The author knows very well that, without conflict, the potentialities of the common
(above all regarding the central themes of energy and communication) will never be

emancipated, despite what the prophet Rifkin says about soft transitions and the
inevitable advent of a new world of plenty, a sharing economy and a common
consciousness. But what is the situation today, how can wage labor be organized
today, while the old methods of controlling it still exist? The Fordist worker
performed an entire cycle of emancipation and hegemonized a wide range of figures:
political program and class composition went hand in hand, but today, which sector of
the cognitive proletariat is able to retrace the modern chain of value from laborer
to programmer?
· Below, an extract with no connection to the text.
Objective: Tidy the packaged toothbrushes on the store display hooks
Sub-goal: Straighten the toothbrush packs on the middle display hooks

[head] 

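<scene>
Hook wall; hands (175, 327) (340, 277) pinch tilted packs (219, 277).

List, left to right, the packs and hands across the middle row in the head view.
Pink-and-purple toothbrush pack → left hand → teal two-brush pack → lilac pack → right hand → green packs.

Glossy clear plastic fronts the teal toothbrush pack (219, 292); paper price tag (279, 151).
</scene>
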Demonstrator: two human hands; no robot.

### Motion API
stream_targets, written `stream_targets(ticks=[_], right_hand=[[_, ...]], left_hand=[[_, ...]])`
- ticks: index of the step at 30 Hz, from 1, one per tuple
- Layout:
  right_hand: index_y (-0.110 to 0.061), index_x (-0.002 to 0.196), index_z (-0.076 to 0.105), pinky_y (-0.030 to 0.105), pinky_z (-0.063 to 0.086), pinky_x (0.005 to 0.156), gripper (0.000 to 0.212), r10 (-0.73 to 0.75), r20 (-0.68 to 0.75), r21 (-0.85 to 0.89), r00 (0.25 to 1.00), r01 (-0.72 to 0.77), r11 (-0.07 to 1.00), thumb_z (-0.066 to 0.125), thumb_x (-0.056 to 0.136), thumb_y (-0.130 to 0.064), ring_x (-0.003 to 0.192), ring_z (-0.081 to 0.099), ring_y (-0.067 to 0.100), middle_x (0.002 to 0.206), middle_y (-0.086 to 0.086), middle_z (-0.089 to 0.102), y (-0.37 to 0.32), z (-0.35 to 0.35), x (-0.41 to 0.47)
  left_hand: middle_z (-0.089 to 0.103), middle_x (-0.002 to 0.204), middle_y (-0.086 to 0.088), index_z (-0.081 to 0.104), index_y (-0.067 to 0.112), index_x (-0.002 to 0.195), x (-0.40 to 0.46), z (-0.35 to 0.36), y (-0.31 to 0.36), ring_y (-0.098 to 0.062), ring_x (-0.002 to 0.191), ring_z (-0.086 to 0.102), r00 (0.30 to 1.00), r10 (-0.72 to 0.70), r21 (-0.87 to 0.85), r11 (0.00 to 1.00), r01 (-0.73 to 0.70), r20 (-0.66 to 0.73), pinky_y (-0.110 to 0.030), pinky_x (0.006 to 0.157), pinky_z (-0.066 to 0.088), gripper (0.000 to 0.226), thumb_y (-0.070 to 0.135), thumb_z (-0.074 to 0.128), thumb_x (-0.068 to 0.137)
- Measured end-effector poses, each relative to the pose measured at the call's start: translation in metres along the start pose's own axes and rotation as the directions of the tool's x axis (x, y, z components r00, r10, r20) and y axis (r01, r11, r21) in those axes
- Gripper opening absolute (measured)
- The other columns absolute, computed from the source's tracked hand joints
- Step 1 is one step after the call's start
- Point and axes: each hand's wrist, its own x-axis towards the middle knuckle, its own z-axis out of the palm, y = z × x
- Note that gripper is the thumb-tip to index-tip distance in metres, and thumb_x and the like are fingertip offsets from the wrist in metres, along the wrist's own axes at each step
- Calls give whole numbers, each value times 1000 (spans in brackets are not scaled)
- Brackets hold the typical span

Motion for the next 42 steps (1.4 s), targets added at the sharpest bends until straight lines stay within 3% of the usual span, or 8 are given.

This is the question for today: the definition of a new cartography of
real subjects who get their hands dirty, beyond the systemic macro-narrations.
Decades the classic operaista technique of con-research, passion for activism and
real

world experience make Griziottis work rich, dense

and useful.

Neurocapitalism is a powerful book that opens up new visions and, at the same time,
produces a correct synthesis of what has now become an infinite range of writings on
cognitive capitalism.
While most of Europe is frightened about the possible submission to Houellebecq
(the Moloch knowingly agitated to terrorize European peoples), we worry little about
the real submission (synonym for subsumption) of our existence to the market and
profit, now totally deployed in every area of our daily lives and in our space-time. No
Sharia Law could condition us more brutally. More than a theocratically centralized
future, we can already glimpse an effective, hyperproductive and desperate
technological nihilism on the horizon.